Work item
Find the line in the entries below that contains "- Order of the". Repeat it exactly, and every line after it through the line that contains "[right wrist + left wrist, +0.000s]".
===== Available records
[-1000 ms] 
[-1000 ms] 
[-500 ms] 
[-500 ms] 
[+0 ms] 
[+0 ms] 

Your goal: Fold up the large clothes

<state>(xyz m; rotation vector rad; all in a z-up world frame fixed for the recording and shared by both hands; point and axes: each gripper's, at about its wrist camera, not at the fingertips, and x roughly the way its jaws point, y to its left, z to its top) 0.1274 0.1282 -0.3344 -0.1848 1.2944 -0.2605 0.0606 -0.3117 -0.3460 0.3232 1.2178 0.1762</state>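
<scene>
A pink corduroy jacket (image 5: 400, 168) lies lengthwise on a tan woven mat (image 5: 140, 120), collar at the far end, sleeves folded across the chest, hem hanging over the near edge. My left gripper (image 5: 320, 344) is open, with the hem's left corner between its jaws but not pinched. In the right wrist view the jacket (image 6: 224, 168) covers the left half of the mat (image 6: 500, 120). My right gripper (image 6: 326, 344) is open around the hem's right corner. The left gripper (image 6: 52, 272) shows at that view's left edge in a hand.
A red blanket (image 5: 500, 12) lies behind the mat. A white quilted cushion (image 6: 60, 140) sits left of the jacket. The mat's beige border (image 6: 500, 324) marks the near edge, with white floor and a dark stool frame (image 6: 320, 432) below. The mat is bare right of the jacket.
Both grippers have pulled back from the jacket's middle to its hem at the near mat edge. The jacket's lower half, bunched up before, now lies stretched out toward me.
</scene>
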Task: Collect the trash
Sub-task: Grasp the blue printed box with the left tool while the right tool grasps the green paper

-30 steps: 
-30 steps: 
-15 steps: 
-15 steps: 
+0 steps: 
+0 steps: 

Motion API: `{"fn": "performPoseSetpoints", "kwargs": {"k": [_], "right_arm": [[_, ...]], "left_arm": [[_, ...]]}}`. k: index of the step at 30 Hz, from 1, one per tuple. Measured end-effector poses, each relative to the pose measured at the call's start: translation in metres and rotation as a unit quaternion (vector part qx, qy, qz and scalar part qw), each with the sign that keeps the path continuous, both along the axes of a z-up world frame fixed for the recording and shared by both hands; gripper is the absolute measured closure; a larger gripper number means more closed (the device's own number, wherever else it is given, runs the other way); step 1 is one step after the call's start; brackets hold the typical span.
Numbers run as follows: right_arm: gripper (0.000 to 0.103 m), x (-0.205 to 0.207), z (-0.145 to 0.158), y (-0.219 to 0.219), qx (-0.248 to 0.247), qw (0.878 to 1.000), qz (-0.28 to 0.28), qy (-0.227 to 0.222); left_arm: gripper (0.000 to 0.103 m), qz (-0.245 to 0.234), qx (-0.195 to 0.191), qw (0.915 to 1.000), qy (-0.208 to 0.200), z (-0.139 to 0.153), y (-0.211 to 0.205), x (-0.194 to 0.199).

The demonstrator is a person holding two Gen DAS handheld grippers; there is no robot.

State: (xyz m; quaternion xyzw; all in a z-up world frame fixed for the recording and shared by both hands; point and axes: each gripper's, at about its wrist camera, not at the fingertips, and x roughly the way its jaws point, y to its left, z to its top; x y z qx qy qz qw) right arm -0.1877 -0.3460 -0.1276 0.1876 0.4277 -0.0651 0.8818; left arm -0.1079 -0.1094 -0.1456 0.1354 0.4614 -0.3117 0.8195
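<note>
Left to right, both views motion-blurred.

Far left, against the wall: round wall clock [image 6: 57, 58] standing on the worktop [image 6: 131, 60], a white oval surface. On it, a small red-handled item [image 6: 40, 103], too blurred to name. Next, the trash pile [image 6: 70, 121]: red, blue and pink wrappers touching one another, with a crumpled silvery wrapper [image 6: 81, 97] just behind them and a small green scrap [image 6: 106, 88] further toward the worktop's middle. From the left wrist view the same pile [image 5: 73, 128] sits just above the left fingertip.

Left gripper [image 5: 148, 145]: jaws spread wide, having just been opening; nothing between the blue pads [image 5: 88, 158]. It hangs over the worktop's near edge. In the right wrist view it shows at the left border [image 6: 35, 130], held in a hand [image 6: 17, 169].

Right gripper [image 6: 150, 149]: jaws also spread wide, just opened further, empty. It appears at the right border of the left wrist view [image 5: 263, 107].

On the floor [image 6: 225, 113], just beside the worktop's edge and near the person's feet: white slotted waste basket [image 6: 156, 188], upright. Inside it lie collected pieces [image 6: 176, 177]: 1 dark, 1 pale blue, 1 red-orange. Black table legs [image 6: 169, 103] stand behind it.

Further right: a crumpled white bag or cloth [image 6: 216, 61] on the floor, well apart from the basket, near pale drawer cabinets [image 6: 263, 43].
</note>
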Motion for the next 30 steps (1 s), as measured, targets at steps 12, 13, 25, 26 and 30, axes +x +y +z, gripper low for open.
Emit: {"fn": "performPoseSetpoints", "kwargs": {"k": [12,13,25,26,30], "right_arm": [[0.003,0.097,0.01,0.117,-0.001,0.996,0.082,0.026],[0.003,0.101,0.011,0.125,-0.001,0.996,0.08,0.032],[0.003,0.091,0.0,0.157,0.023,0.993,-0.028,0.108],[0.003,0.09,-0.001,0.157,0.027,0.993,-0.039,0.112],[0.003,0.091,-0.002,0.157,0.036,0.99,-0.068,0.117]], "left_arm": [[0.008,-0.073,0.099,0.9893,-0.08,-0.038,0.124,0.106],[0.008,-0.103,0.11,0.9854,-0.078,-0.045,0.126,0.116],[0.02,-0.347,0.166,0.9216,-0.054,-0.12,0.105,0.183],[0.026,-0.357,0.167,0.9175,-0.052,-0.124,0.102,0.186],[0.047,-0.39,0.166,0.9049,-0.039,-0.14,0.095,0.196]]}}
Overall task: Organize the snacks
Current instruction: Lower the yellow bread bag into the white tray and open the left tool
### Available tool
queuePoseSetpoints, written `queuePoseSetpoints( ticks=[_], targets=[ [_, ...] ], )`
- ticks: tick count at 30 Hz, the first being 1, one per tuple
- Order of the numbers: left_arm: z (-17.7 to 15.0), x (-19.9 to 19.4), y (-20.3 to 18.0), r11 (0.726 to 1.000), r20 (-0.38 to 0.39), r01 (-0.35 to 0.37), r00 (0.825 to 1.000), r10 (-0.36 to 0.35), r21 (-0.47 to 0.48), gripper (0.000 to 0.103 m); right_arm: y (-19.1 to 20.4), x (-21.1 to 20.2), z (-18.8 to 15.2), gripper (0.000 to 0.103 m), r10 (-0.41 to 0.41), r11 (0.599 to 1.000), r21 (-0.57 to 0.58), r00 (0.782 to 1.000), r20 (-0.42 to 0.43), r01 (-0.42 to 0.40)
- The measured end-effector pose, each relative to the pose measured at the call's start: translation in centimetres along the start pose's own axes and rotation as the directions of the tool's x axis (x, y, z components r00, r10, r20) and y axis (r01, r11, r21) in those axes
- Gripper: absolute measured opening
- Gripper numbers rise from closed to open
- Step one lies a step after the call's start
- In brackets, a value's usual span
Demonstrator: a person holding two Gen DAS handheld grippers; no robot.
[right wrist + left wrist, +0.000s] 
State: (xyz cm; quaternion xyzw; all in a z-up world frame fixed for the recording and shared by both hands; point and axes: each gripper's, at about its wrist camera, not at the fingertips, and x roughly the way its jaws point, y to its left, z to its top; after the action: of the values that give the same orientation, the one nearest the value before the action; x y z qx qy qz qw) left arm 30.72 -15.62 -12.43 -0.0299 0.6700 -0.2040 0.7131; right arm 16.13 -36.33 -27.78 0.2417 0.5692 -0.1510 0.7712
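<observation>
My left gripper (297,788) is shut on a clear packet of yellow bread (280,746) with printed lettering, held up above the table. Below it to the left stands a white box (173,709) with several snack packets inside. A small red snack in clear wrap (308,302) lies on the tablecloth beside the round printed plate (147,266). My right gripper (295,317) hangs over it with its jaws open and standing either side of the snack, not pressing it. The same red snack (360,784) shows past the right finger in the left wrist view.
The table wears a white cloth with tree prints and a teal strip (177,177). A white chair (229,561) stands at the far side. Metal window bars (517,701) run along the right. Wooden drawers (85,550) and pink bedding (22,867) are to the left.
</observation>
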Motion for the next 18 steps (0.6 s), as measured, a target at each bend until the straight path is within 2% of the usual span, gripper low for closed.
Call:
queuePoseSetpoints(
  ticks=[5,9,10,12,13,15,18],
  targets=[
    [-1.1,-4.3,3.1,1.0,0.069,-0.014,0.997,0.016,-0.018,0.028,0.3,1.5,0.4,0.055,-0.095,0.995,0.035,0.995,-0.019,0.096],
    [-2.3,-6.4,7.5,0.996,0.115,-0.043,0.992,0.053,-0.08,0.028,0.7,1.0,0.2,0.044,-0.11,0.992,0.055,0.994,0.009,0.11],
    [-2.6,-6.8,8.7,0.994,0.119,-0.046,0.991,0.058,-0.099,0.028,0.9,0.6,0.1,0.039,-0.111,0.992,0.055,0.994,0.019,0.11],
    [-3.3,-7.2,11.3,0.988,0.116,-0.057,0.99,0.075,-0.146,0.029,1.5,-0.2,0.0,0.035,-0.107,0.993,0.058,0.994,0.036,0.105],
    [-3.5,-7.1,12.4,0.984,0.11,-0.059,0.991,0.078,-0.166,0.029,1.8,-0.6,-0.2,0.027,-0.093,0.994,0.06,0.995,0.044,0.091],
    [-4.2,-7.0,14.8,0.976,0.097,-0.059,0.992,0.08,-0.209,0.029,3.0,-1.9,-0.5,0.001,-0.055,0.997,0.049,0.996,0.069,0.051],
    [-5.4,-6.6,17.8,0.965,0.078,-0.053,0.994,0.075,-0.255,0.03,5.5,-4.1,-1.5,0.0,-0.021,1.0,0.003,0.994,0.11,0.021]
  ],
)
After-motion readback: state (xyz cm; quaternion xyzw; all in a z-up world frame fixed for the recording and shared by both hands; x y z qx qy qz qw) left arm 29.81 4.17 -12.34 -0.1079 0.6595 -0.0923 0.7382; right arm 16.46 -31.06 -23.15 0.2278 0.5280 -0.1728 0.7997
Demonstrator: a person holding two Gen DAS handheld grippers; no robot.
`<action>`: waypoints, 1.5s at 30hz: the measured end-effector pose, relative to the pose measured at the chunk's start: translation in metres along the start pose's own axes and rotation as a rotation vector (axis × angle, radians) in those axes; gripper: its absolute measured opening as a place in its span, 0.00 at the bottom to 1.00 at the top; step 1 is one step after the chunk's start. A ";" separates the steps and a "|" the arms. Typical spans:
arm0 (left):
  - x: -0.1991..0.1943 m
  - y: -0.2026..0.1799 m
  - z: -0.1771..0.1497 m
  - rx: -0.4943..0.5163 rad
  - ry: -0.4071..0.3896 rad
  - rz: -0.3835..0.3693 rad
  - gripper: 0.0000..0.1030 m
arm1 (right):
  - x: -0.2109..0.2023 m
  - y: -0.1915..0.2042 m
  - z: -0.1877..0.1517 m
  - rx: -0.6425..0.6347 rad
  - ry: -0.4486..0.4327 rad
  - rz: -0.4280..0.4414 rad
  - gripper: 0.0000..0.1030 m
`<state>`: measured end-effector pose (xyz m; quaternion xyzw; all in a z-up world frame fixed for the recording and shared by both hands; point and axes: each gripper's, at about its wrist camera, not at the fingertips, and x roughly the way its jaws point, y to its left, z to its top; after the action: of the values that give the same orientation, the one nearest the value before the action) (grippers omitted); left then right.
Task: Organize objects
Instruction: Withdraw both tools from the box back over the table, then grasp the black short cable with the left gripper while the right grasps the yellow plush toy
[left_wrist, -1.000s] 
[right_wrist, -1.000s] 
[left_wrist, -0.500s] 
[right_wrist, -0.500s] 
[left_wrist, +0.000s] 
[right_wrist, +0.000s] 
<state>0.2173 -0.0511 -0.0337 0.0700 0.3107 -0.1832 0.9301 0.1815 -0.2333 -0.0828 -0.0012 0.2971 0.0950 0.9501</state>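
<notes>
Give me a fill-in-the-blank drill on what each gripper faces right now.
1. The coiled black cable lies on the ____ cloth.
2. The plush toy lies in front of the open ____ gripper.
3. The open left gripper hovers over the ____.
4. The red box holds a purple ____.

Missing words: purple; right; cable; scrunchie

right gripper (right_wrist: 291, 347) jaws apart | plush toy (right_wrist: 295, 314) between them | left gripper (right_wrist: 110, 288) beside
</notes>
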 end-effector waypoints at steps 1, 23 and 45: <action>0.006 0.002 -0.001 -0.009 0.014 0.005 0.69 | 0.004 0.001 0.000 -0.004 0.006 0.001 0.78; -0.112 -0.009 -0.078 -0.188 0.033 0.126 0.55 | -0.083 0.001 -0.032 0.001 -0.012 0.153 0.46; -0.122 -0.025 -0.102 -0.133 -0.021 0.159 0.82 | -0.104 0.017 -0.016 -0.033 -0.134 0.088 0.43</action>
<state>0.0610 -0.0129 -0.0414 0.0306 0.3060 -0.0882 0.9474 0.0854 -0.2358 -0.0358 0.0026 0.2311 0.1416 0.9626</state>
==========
Answer section
- Order of the numbers: left_arm: z (-17.7 to 15.0), x (-19.9 to 19.4), y (-20.3 to 18.0), r11 (0.726 to 1.000), r20 (-0.38 to 0.39), r01 (-0.35 to 0.37), r00 (0.825 to 1.000), r10 (-0.36 to 0.35), r21 (-0.47 to 0.48), gripper (0.000 to 0.103 m); right_arm: y (-19.1 to 20.4), x (-21.1 to 20.2), z (-18.8 to 15.2), gripper (0.000 to 0.103 m), r10 (-0.41 to 0.41), r11 (0.599 to 1.000), r21 (-0.57 to 0.58), r00 (0.782 to 1.000), r20 (-0.42 to 0.43), r01 (-0.42 to 0.40)
- The measured end-effector pose, each relative to the pose measured at the call's start: translation in centimetres along the start pose's own axes and rotation as the directions of the tool's x axis (x, y, z components r00, r10, r20) and y axis (r01, r11, r21) in those axes
- Gripper: absolute measured opening
- Gripper numbers rise from closed to open
- Step one lies a step after the call's start
- In brackets, a value's usual span
Demonstrator: a person holding two Gen DAS handheld grippers; no robot.
[right wrist + left wrist, +0.000s] 

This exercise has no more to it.